*** Opening Available data ***

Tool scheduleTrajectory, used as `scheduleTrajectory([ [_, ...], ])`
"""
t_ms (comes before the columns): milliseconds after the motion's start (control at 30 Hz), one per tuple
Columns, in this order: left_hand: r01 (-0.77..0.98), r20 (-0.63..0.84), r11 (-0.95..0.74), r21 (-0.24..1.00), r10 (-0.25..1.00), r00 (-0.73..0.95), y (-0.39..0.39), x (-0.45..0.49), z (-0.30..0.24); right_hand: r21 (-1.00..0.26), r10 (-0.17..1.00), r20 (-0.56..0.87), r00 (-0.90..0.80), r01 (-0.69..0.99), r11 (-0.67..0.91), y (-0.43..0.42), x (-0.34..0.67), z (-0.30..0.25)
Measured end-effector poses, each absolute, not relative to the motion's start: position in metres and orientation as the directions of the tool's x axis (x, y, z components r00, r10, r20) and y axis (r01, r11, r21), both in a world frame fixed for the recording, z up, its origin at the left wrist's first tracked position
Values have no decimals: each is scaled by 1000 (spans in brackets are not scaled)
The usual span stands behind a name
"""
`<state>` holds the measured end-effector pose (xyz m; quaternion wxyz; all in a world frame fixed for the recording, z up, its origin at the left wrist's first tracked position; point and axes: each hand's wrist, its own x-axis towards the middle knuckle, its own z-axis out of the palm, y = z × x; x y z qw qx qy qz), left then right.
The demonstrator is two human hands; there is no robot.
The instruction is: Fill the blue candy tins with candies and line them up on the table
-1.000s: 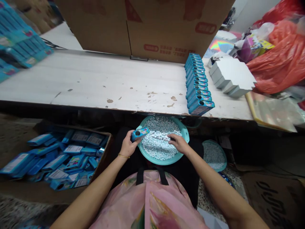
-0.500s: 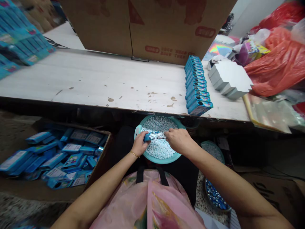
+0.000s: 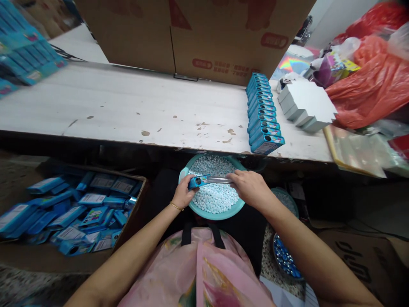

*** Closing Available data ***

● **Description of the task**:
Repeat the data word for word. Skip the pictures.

● **Your response**:
Tool scheduleTrajectory, used as `scheduleTrajectory([ [_, ...], ])`
"""
t_ms (comes before the columns): milliseconds after the motion's start (control at 30 Hz), one per tuple
Columns, in this order: left_hand: r01 (-0.77..0.98), r20 (-0.63..0.84), r11 (-0.95..0.74), r21 (-0.24..1.00), r10 (-0.25..1.00), r00 (-0.73..0.95), y (-0.39..0.39), x (-0.45..0.49), z (-0.30..0.24); right_hand: r21 (-1.00..0.26), r10 (-0.17..1.00), r20 (-0.56..0.87), r00 (-0.90..0.80), r01 (-0.69..0.99), r11 (-0.67..0.91), y (-0.43..0.42), x (-0.34..0.67), z (-0.30..0.25)
Measured end-effector poses, each absolute, not relative to the motion's start: position in metres and orientation as the directions of the tool's x axis (x, y, z components r00, r10, r20) and y axis (r01, r11, r21), both in a world frame fixed for the recording, z up, its origin at the left wrist's first tracked position
Values have no decimals: each is scaled by 1000 (spans in brackets are not scaled)
The usual span stands behind a name
"""
`<state>` holds the measured end-effector pose (xyz m; quaternion wxyz; all in a world frame fixed for the recording, z up, its origin at the left wrist's first tracked position; point and axes: each hand's wrist, its own x-axis towards the middle knuckle, its own z-axis out of the palm, y = z × x; x y z qw qx qy qz), left then right.
The demonstrator is two human hands; there is no robot.
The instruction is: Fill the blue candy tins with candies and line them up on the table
-1.000s: 
-0.500s: 
+0.000s: 

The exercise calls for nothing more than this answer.